Je ne suis pas allé à Tokyo. Je n'ai pas seulement posé les pieds sur son sol. J'ai été happé. Absorbé. Avalé.

Quatre jours. Quatorze heures par jour. Quatorze heures à arpenter ses entrailles. À capturer ses éclats invisibles, à me perdre dans ses plis. À écouter ce que la ville chuchote quand on sait entendre. Mais comment saisir une ville qui ne se laisse pas enfermer dans un cadre ? Tokyo n'est pas une ville. Tokyo est une sensation, une marée mouvante de visages, de sons, de lumières, un souffle qui traverse la peau et ne vous lâche plus.

Dans Shinjuku, la nuit n'est pas l'absence de lumière. Elle est saturée — de néons, de reflets, de panneaux qui clignotent comme des appels sans réponse. Les rues sont humides, pas seulement à cause de la pluie, mais à cause de tout ce qu'on n'y dit pas. Ici, la solitude a une esthétique propre. On la porte presque comme un costume. Un parapluie transparent. Un écran de fumée.

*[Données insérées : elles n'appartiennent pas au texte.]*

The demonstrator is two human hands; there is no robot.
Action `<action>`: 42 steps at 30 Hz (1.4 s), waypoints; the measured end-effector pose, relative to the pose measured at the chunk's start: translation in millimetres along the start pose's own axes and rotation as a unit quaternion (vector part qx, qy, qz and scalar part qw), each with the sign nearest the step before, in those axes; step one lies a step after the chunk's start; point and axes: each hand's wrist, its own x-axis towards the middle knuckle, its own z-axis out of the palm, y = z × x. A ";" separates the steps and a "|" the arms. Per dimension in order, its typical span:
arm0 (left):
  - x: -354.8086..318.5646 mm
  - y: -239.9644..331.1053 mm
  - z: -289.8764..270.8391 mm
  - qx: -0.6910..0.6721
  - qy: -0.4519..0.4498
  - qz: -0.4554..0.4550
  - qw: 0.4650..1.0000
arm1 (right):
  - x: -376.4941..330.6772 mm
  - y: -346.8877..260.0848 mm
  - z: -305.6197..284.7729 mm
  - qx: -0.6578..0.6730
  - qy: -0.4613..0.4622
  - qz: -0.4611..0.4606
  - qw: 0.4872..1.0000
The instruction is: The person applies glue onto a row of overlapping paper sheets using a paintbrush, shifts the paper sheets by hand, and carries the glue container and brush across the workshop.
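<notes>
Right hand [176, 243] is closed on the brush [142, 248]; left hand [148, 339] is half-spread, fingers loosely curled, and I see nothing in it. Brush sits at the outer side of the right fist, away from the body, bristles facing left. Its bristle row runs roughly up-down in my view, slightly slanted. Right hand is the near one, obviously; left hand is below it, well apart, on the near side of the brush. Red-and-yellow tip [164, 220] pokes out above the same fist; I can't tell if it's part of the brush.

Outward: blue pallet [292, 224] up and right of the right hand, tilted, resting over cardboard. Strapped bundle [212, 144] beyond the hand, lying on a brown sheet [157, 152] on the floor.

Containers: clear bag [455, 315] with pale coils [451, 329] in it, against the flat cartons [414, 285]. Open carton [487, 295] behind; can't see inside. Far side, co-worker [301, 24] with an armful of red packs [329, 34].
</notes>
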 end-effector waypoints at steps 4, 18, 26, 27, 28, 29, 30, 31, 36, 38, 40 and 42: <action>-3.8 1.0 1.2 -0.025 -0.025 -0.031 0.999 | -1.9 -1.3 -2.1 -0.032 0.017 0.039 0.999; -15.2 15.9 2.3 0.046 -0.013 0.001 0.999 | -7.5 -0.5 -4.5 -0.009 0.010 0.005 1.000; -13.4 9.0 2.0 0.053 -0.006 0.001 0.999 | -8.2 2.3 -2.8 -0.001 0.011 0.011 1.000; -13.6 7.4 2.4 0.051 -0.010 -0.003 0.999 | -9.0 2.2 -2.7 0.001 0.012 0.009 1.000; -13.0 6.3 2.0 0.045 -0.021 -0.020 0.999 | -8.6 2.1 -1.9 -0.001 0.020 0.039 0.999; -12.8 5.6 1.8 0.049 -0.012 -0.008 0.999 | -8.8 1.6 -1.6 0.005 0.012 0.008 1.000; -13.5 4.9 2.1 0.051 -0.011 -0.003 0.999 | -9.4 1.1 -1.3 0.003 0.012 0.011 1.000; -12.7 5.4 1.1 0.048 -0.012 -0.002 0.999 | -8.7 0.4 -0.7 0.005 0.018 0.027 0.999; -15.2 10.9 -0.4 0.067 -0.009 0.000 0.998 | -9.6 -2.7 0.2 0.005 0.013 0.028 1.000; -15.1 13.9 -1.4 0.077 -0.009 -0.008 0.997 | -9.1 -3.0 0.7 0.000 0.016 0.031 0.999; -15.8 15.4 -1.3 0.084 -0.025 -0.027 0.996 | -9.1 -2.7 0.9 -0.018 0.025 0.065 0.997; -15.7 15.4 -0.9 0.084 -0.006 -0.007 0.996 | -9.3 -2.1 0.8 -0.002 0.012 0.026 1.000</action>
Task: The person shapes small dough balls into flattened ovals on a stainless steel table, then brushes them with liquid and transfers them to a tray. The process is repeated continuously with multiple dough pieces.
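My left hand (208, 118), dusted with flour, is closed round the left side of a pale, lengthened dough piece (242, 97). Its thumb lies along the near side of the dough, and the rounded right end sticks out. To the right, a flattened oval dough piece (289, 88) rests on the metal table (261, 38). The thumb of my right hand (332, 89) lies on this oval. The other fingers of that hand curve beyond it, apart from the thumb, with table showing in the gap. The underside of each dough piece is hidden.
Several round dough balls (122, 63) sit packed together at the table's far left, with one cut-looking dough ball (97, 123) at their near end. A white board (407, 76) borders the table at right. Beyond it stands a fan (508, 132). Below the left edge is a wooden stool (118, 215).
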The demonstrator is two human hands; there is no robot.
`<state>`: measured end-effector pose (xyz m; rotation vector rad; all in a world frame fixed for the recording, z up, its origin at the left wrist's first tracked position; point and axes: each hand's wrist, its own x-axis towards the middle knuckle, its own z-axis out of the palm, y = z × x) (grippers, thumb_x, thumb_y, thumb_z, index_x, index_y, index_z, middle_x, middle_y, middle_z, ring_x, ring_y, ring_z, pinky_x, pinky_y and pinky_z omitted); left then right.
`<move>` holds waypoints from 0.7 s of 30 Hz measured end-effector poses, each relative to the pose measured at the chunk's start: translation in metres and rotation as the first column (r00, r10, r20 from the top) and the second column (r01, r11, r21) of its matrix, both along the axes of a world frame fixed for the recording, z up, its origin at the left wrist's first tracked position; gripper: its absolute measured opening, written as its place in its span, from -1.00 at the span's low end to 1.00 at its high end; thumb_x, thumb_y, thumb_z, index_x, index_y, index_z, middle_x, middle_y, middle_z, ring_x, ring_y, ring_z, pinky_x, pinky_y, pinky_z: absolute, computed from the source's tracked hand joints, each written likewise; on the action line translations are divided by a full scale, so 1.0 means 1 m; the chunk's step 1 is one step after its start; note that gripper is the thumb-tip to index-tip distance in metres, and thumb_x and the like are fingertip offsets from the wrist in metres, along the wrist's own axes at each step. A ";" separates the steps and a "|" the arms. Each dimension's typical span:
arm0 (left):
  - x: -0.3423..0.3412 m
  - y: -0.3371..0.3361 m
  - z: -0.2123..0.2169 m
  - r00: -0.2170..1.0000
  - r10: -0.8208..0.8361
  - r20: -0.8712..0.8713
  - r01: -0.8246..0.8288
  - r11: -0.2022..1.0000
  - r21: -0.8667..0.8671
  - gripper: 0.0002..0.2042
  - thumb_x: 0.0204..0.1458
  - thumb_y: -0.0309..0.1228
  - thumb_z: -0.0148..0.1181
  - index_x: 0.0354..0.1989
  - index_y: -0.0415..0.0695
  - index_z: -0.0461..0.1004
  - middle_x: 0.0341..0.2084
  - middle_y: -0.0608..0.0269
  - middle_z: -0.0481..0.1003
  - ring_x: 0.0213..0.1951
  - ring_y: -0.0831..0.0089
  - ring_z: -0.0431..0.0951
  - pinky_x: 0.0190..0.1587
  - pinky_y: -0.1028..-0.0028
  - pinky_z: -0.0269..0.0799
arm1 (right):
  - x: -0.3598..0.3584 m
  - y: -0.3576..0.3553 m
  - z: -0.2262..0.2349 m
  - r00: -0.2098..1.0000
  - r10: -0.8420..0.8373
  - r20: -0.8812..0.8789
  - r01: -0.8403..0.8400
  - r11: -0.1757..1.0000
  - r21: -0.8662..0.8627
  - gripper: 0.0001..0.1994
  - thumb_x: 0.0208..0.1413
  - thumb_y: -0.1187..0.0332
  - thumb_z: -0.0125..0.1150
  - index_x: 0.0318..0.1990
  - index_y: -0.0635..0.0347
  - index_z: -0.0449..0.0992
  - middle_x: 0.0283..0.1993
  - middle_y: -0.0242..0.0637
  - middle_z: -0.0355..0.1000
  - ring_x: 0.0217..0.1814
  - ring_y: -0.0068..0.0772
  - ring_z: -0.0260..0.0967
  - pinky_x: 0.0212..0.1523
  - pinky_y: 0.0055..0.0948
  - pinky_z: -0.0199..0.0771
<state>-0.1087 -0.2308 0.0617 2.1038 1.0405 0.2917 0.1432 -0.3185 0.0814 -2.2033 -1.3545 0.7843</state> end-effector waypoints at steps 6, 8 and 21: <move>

Je marchais. Parfois des kilomètres sans parler à personne. Juste les bruits, les flux, les vibrations de la ville. Je devenais moi-même pixel, ombre, passager. Pas photographe. Pas touriste. Pas même témoin. Juste un signal faible dans le réseau.

Tokyo, c'est la ville où l'on peut exister sans nécessairement interagir. Où l'on peut disparaître dans une foule sans que personne ne vous cherche. Et pourtant, jamais je ne m'y suis senti seul. Parce que chaque détail semble vous parler, vous prendre à part, vous murmurer une vérité. Les distributeurs lumineux à chaque coin de rue. Les ascenseurs silencieux. Les câbles suspendus comme des veines à ciel ouvert. Un homme qui fume sous un pont, le regard vide. Un train qui passe sans bruit à trois heures du matin.

Tout cela forme un langage. Tout cela est une mémoire active.

Photographier Tokyo ? C'est un peu un leurre. Ce n'est pas une ville qu'on cadre. C'est une ville qui vous floute.

J'ai essayé, pourtant. J'ai shooté en vitesse lente. J'ai laissé certains fantômes s'imprimer sur mes capteurs. Je n'ai pas vraiment cherché la netteté : j'ai cherché une forme de vérité. Elle se trouve parfois dans les aberrations chromatiques, dans les superpositions, dans les accidents.

Ce n'était pas un reportage. C'était une dérive.

Et s'il fallait ne retenir qu'une seule image ? Un instant simple. Un trottoir désert à Shin-Okubo. Une fille en uniforme qui mange seule un onigiri. Le halo froid d'un konbini ouvert toute la nuit. Rien d'extraordinaire en apparence. Mais tout était là. Le Japon moderne, presque post-humain, tranquille et triste à la fois, beau et discret. Le Japon où l'on vit dans l'interstice entre passé et futur.

Je suis sorti de Tokyo comme on ressort d'un rêve trop long : avec le vertige. Tout paraissait plus plat ailleurs. Moins dense. Moins habité.

Je ne suis pas vraiment sorti indemne de cette expérience.

Et maintenant, certaines nuits, je rouvre mes fichiers bruts. Je scrute les pixels. Je cherche un détail que j'aurais raté. Une lumière. Un silence.

Mais je le sais déjà : ce que j'ai trouvé à Tokyo, je ne l'ai pas vraiment rapporté avec moi. Je l'ai laissé là-bas. Et c'est peut-être ça, au fond, le plus beau des trésors.